Thoughts From The Floor: A Journey Through Eating Disorder Recovery

 

I use to bow down to the obedience I gave to my disease. I felt out of control the first time I purged. Trying to go a day without purging felt like the end of the world, every second filled with temptation and I was ready to give in. There is something so estranged when you consciously decide to rebel against your body, willingly and without caution. Everything else seems to disappear, and you are left in a realm of disassociation to your self-state.

“I thought bulimia was going to kill me,” was the oddest realization I have ever made, odd, because it did not scare me in the slightest.

My biggest fear was my reflection, how I couldn’t escape my skin. The tragedy of self-loathing was dying within. It was immortalized in the shadow of myself. I felt that I was many faces interchanging on one host because I was disconnected from the only person I had known.

I am healing, but I do not think I will be fully free for I continue to think about body image repeatedly on a daily schedule it seems; abnormally.
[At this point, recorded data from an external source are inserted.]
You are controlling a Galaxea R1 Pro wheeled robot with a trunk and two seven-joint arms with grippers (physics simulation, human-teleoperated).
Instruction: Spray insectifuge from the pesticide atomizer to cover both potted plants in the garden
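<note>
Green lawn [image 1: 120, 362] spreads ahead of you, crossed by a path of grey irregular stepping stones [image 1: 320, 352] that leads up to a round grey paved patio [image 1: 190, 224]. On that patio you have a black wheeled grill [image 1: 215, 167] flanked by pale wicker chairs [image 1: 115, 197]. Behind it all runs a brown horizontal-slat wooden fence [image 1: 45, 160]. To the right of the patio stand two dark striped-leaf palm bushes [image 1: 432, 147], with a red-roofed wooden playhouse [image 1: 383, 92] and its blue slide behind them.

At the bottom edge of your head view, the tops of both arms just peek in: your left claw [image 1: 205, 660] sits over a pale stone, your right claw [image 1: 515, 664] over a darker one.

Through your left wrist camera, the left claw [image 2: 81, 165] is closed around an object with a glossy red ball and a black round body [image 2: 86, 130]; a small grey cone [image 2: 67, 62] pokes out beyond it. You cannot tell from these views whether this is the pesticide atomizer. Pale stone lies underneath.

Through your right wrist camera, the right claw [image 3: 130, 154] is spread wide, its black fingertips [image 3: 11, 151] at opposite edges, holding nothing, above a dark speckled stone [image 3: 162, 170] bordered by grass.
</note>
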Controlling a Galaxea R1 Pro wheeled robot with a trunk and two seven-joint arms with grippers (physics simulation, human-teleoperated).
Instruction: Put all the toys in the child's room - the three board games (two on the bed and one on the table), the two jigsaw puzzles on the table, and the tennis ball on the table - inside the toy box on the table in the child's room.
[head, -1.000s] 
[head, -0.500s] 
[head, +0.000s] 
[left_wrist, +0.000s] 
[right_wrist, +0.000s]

I have conquered many demons but the aftermath of my battle with mental illness is still thriving, and I am figuring out how to survive.

I started releasing those fears by taking self-portraits with little to no motion blur; it was a very dreadful process for me at first. I took hundreds and hundreds of photographs for one single concept because I kept having all these irrational fears of how my body and facial features would be perceived, but I learned to realized it was only I who felt this way.

Confronting your struggles and demons would be my best advice when you are ready. Establishing the difference between irrational and skewed perceptions and thoughts towards you was my first step. That was when I grasped the concept that I was normal and that was who I was.

I had to become blunt and honest with myself. Accept, embrace, and rare that I am unique different. To try to let go of the taunting, overactive, endlessly anxious thoughts; that is not living.   

The process is slow; please learn to be gentle with yourself.